Yabani ve evcil hayvanların tanım ve sınıflanması konusunda hemfikir olduğumuzu düşünüyorum. Hoş bu noktada da sorunlar yok değil. Yaban hayatına zarar verip canlı türlerinin tükenmesine veya dengesiz çoğalmasına neden olan insanlar kadar evcil hayvanları sahiplenip bir süre sonra sokağa veya ölüme terk edenler de en az sokak hayvanlarına karşı acımasızca işkence edenler kadar sorumlu ve suçludur.

Sokak hayvanları meselesine gelince;

Sokak hayvanları,  bildiğimiz üzere her birimizin hayatında, çocukluğunda ve hatıralarında olan, kah evimizin bahçesinde kah sokağımızda ya da mahallemizde bulunan bir bilemedin iki köpeğin ya da kedinin olduğu hayvanlardı. Çocukluğumda pek çok kez kedilerin kuş ve fare avladığını anımsıyorum. Bugünkü gibi hayvanların hazır yemlerle ya da özellikle evdeki hayvanlar gibi beslendiğini hatırlamıyorum.  Sokakta bulunan kedi ve köpekler, besinlerini bazen avlanarak bazen de çöpün yanına ayrıca bırakılmış et ve balık gibi mutfak artıklarıyla temin ediyordu. Bu şekilde şehir yaşantısına adapte olmuşlardı. Sokağımızın sakini ve hayatımızın bir parçası idi bu hayvanlar.
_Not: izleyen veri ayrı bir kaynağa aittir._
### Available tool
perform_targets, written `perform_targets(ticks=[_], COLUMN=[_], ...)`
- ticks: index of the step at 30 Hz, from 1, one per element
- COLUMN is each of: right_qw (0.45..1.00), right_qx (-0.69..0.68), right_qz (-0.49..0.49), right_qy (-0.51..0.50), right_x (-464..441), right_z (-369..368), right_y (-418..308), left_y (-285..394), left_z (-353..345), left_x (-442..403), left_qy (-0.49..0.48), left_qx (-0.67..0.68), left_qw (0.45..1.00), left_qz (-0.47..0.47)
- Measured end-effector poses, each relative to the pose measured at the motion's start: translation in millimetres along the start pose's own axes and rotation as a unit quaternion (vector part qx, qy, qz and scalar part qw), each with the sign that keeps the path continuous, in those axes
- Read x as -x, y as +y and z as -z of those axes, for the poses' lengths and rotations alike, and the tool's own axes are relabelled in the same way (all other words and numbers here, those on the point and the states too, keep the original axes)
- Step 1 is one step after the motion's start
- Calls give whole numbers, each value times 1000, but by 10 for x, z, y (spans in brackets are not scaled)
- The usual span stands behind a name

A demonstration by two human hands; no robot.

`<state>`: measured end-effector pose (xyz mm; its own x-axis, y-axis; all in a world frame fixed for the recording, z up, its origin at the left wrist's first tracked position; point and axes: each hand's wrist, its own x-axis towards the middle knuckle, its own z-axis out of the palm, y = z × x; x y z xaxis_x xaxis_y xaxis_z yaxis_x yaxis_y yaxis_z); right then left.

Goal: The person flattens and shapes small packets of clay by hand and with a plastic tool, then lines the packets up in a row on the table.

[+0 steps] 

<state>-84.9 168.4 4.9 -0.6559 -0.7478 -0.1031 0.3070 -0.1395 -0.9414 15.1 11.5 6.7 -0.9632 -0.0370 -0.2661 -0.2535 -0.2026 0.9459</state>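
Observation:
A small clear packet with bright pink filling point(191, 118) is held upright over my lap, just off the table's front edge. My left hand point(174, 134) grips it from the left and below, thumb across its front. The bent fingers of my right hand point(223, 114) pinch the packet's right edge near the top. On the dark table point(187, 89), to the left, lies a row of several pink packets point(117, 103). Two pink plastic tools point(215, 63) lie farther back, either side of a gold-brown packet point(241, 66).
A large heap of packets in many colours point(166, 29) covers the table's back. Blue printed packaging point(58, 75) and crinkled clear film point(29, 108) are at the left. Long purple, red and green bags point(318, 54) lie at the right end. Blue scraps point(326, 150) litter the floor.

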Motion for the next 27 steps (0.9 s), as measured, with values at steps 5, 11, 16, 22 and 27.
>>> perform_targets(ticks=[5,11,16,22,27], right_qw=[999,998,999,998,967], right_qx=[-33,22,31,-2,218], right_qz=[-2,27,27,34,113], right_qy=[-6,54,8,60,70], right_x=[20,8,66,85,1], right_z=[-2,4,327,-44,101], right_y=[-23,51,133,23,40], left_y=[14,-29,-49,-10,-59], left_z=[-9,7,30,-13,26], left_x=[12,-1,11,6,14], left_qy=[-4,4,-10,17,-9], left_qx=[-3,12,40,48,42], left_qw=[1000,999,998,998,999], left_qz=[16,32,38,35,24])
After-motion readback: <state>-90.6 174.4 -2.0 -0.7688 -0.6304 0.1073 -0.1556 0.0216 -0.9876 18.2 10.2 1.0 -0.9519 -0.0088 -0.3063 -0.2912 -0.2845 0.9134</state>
Hem bunlardan rahatsız olanı bunun için tartışıp kavga edeni de hatırlamıyorum.

Bugünkü sokak hayvanlarının beslenmesi, hayvanlar ile ilgili sayısız vakıf kuran tarihimizden ve çocukluğumdan oldukça farklı bir şekilde yapılıyor.
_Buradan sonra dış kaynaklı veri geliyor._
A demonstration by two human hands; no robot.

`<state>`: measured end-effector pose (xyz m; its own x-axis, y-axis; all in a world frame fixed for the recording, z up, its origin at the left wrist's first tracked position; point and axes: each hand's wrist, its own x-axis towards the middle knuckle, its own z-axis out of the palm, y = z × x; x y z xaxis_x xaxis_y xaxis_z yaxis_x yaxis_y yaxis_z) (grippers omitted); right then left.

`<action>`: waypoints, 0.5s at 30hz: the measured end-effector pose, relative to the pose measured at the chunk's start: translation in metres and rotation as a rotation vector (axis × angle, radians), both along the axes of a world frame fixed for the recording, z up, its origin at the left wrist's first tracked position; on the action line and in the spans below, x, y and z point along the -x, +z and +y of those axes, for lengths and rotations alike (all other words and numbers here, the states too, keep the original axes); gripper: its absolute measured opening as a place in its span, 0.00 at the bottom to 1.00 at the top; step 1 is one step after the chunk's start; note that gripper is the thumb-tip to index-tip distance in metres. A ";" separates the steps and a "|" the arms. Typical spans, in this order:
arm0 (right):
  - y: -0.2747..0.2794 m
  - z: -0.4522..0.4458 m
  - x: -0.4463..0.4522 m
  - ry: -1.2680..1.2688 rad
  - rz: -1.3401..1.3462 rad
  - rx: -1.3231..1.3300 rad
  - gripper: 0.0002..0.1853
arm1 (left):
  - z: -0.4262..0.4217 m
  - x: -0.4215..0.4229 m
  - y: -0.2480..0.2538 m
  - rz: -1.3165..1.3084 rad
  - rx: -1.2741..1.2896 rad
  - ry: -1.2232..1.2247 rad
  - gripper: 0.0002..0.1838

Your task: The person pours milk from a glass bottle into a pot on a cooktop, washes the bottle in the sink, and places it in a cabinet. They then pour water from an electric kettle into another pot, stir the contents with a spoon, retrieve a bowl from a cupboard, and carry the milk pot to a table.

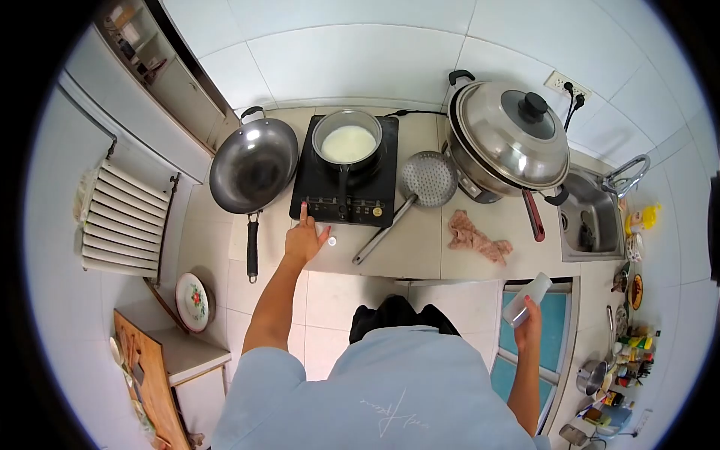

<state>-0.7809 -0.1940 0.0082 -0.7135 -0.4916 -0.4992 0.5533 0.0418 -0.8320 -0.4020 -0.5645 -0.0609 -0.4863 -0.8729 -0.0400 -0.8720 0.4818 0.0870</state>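
My left hand has its index finger stretched onto the control panel of the black induction cooktop, with the thumb out to the side. Near that thumb a small white cap lies on the counter. A small pot with white liquid stands on the cooktop, its black handle toward me. My right hand is wrapped round a translucent white bottle, held tilted in front of the counter edge at the right.
A wok rests left of the cooktop. To its right are a skimmer, a pink cloth, a large lidded steel pot and a sink. Bottles and a small saucepan stand at the far right.
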 end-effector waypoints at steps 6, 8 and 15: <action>-0.009 -0.001 0.005 -0.034 0.008 -0.010 0.28 | 0.001 -0.003 -0.003 0.001 -0.006 -0.014 0.28; -0.012 -0.001 0.006 -0.047 0.015 -0.013 0.28 | -0.002 -0.003 -0.003 0.042 0.070 -0.028 0.28; -0.018 0.008 0.015 -0.091 0.017 -0.001 0.28 | 0.002 0.000 0.006 0.084 0.084 -0.017 0.26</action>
Özellikle belirtmek isterim ki sokak hayvanları yarı evcil ya da yarı yabani hayvan özelliği gösterdiğinden beslenmeleri de ona göre yapılmalıdır. Şehir yaşamında insanların arasında korkmadan insan artığı besinler ile beslendiğinden yarı evcil; acıktığında gerektiği zaman doğal yaşam alanındaki gibi beslenme zinciri içinde avlanarak besinini sağladığı için yarı yabani sayılırlar. Kent yaşamında elbette hayvanları düşünmemiz gerekir. Tarihi yapıların belli bölümlerinde kuşlar için yapılmış barınaklar, çeşmelerde havyaların su içmeleri için yapılan yalaklardan tutun da mezar taşlarına kadar pek çok farklı yapılarda suluklara rastlamak mümkün. Sokak hayvanlarının yarı evcil karakterine uygun beslenmesi gerektiğini düşünüyorum.

Sokak hayvanlarını evcil hayvan gibi besleyip, hazır kedi, köpek maması vermek bu hayvanların doğal avlanma ve beslenme alışkanlıklarını terk etmelerine neden olur. O zaman da sokak hayvanlarını tıpkı evcil hayvanlar gibi insanlara bağımlı hale getiririz ki kendi başlarına hayatta kalmaları zorlaşır.

Farkındaysanız bugün eskiden olduğu gibi mahalle ve sokaklarda bir ve ya iki kedi veya köpek değil onlarcası var. Çoğunun günün büyük bir bölümünde uyuduğunu hatta obez olduğunu bile görebilirsiniz. Hem eskiden olduğu gibi kediler artık fare ve kuş da avlamıyor. Çok defa kedinin fareyi yemesi bir yana korktuğunu bile gördüm. Bizlerle yaşamaya uyum sağlayan ve bizi aslında bazı haşere ve sürüngenlerden koruyan sokak hayvanlarının da yaşamını ne denli değiştirdiğimizin farkında değiliz. Her geçen gün sokak hayvanlarını daha çok kendimize bağımlı hale getiriyoruz. Aslında onlarında yaşama alışkanlarını da değiştiriyoruz. Bir anlamda sömürüyoruz. Bugünkü sokak hayvanlarının büyük çoğunluğunu sokağa terk edilmiş evcil hayvanlar oluşturuyor. Yalnızlığımıza veya bir anlık hevesimize dayanarak sahiplendiğimiz hayvanları sıkılınca sokağa bırakıyoruz.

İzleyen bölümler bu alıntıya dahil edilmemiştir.